5:45 P.M.: I still haven’t heard back from the CBS Sports spokeswoman, but I’m inclined to believe that this match will be called off far earlier than it would otherwise. I’m sure CBS would much rather air an afternoon match tomorrow than lose its primetime lineup if the rain actually stops in the next hour or two. Both last year and in 2008, the men’s final was aired on Monday thanks to the rain and they both recorded the lowest ratings in Men’s Final U.S. open history.

5:50 P.M.: Time to start the roof over Ashe debate again. In the past, the USTA has bristled at the suggestion of building a roof. They’ve put the pricetag at $100 million+ and they’ve argued that it’s pointless to spend that much cash on something that will only be used once or twice a year. But if they lose the Sunday men’s final for a third straight year? Certainly it’s going to be a question that’s fired at USTA PR man Chris Widmaier if play is suspended today.

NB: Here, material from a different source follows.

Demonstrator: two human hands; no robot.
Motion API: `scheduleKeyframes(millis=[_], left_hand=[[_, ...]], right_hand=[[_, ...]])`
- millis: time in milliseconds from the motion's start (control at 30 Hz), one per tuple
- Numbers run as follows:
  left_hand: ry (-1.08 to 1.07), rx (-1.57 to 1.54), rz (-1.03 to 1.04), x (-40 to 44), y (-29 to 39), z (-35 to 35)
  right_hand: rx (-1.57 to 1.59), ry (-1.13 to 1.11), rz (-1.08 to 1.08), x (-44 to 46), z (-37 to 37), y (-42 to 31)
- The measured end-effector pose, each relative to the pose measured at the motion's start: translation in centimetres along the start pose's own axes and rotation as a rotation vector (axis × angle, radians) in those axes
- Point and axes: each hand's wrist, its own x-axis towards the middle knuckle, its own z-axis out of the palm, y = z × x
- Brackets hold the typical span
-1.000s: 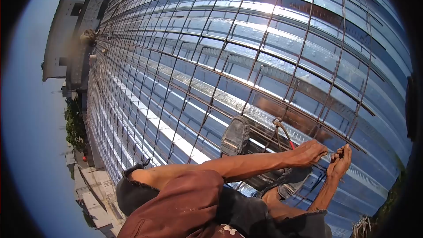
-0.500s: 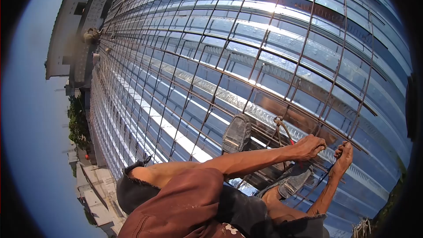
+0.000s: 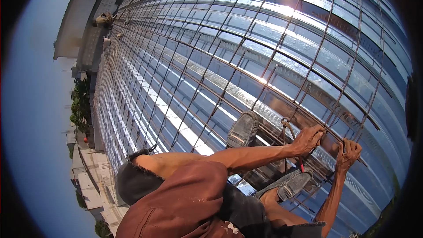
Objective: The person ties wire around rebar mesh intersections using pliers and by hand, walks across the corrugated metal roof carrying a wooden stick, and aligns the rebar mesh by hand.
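A shoe (image 3: pixel 243 130) is noted just left of the tool (image 3: pixel 289 128). Right of the tool, the left hand (image 3: pixel 308 141) has been raised, fingertips now brought to the bar (image 3: pixel 332 133); forearm outstretched, fingers bent inward, but clamping cannot be told. The bar runs right of the tool. Farther right of it, the right hand (image 3: pixel 349 152) has been turned back-up over the bar, wrist bent, fingers curled; closure unconfirmed. Handwork is thus centred on the bar.
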Motion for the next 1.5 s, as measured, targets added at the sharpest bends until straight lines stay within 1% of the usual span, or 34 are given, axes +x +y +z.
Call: scheduleKeyframes(millis=[167,200,233,267,300,333,367,433,467,533,567,633,667,733,767,800,867,900,967,1000,1100,1133,1200,1233,1300,1333,1367,1400,1433,1500], left_hand=[[-0.014,0.006,-0.027,-0.3,0.2,0.0],[-0.02,-0.004,-0.06,-0.4,0.6,0.0],[-0.034,-0.018,-0.091,-0.5,0.9,0.1],[-0.067,0.033,-0.086,-0.6,1.0,-0.1],[-0.139,0.063,-0.076,-0.7,0.8,-0.1],[-0.154,0.128,0.005,-0.8,-0.2,0.2],[-0.223,0.155,0.014,-0.8,0.2,0.3],[-0.407,0.322,-0.098,-1.0,1.2,0.3],[-0.467,0.439,-0.042,-1.0,1.0,0.3],[-0.452,0.503,-0.01,-1.7,0.5,0.3],[-0.474,0.489,-0.002,-1.5,0.2,0.6],[-0.417,0.478,-0.051,-1.5,0.4,0.6],[-0.422,0.478,-0.053,-1.4,0.6,0.6],[-0.433,0.618,-0.041,-1.2,1.0,0.7],[-0.432,0.601,-0.047,-1.1,0.7,0.8],[-0.436,0.599,-0.047,-1.1,0.2,0.8],[-0.413,0.608,-0.026,-1.0,-0.8,1.0],[-0.416,0.606,-0.023,-0.8,-0.4,1.2],[-0.432,0.578,-0.096,-0.8,0.4,1.3],[-0.434,0.577,-0.107,-0.9,0.2,1.4],[-0.426,0.543,-0.128,0.0,-0.2,1.8],[-0.429,0.493,-0.172,-0.1,-0.3,1.9],[-0.438,0.4,-0.26,-0.3,-0.5,2.0],[-0.405,0.375,-0.288,-0.3,-0.6,2.4],[-0.392,0.349,-0.312,-0.1,-0.5,3.5],[-0.373,0.32,-0.34,0.0,-0.4,4.1],[-0.373,0.318,-0.341,0.1,-0.5,4.7],[-0.334,0.339,-0.293,0.4,-0.6,5.2],[-0.295,0.359,-0.246,0.6,-0.6,5.8],[-0.276,0.342,-0.248,0.8,-0.3,6.8]], right_hand=[[0.063,0.024,-0.034,0.3,0.2,0.7],[0.085,0.036,-0.047,0.3,0.2,0.8],[0.108,0.06,-0.066,0.3,0.1,1.0],[0.179,0.101,-0.079,0.4,0.3,1.0],[0.266,0.156,-0.047,0.3,0.2,0.9],[0.341,0.219,0.015,0.0,-0.1,0.7],[0.466,0.313,0.18,-0.3,-0.3,0.6],[0.331,0.37,0.319,-1.2,-1.3,1.4],[0.219,0.361,0.284,-1.6,-1.7,2.1],[0.29,0.365,0.344,-2.3,-1.4,3.0],[0.268,0.371,0.357,-2.2,-1.7,3.3],[0.052,0.318,0.248,-1.6,-2.7,2.8],[0.051,0.317,0.253,-1.5,-2.7,3.1],[0.169,0.159,0.202,-1.2,-2.4,3.5],[0.112,0.129,0.19,-1.3,-2.2,3.5],[0.108,0.128,0.194,-1.3,-2.5,3.4],[0.133,0.02,0.266,-0.8,-3.1,3.6],[0.129,0.022,0.267,-0.8,-3.1,3.9],[0.118,0.08,0.202,-1.0,-2.6,4.3],[0.121,0.07,0.204,-1.1,-2.5,4.3],[0.147,0.13,0.219,-0.9,-2.7,4.4],[0.15,0.125,0.22,-0.8,-2.8,4.4],[0.183,0.028,0.297,-0.5,-3.3,4.3],[0.185,0.027,0.305,-0.3,-3.6,4.3],[0.248,-0.136,0.329,0.5,-4.2,4.9],[0.244,-0.136,0.328,0.9,-4.3,5.2],[0.343,-0.159,0.425,1.2,-4.4,5.4],[0.442,-0.183,0.523,1.5,-4.5,5.5],[0.442,-0.185,0.525,1.6,-4.5,5.5],[0.324,-0.193,0.513,1.7,-4.7,5.4]])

5:56 P.M.: The USTA’s latest announcement: “Unfortunately, the weather has not improved, and we continue to experience rain at the USTA Billie Jean King National Tennis Center. We will have another update shortly after 6 p.m. regarding the schedule of play.” The USTA is obviously throwing its forecast out the window since it hasn’t been right so far. I’m curious what that 6 p.m. announcement could be. Considering the CBS issue, I wouldn’t be surprised if they canceled play earlier than usual today.

6:08 P.M.: Well, someone just walked across center court. This seems promising! Oh no, wait, off he goes, back into the tunnel. It’s raining harder now than it has been over the last 3 hours. The USTA still has not issued that ominous 6 p.m. announcement.

6:18 P.M.: There’s the announcement: The men’s Final has been canceled. It will be played tomorrow at 4 p.m. It’s been real, folks! A third straight year that we are forced to play a Final on a Monday.